But he walked to the table with a bold step; there was nothing now of the country lout about him; on the contrary, he moved with remarkable dignity, and bore himself so well that many a pair of feminine eyes watched him kindly, as he took his seat at the baize-covered table.

"Will one of you gentlemen teach me the game?" he asked simply.

It was remarkable that no one sneered at him again, and in these days of arrogance peculiar to the upper classes this was all the more noticeable, as these secret clubs were thought to be very exclusive, the resort pre-eminently of gentlemen and noblemen who were anti-Puritan, anti-Republican, and very jealous of their ranks and privileges.

Yet when after those few unpleasant moments of hesitation Lambert boldly accepted the situation and with much simple dignity took his seat at the table, everyone immediately accepted him as an equal, nor did anyone question his right to sit there on terms of equality with Lord Walterton or Sir Michael Isherwood.

His own state of mind was very remarkable at the moment.

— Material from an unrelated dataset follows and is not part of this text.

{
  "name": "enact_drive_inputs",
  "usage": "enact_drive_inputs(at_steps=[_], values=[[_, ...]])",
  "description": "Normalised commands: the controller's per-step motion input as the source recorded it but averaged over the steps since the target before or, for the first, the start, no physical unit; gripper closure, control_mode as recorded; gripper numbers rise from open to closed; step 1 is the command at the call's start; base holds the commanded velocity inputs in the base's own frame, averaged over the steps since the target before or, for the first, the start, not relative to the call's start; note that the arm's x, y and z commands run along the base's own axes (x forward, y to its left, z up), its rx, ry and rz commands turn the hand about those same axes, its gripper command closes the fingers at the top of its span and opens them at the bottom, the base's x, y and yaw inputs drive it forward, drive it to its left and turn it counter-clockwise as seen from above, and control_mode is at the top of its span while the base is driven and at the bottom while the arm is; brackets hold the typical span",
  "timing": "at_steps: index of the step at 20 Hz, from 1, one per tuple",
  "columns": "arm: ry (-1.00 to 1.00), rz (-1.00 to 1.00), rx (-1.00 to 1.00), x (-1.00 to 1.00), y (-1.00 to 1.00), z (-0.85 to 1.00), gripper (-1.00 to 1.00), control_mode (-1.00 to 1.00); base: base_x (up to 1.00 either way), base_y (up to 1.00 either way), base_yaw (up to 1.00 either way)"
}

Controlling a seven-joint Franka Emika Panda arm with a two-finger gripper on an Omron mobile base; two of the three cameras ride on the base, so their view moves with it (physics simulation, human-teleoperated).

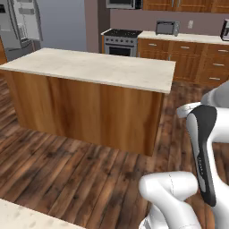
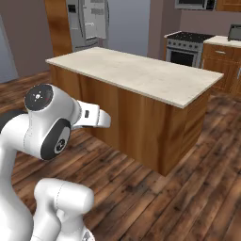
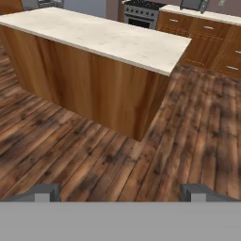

Of course he disapproved of what he did: he would not have been the Puritanically trained, country-bred lad that he was, if he had accepted with an easy conscience the idea of tossing about money from hand to hand, money that he could in no sense afford to lose, or money that no one was making any honest effort to win.

He knew—somewhat vaguely perhaps, yet with some degree of certainty—that gambling was an illicit pastime, and that therefore he—by sitting at this table with these gentlemen, was deliberately contravening the laws of his country.

Against all that, it is necessary to note that Richard Lambert took two matters very much in earnest: first, his position as a paid dependent; second, his gratitude to Sir Marmaduke de Chavasse.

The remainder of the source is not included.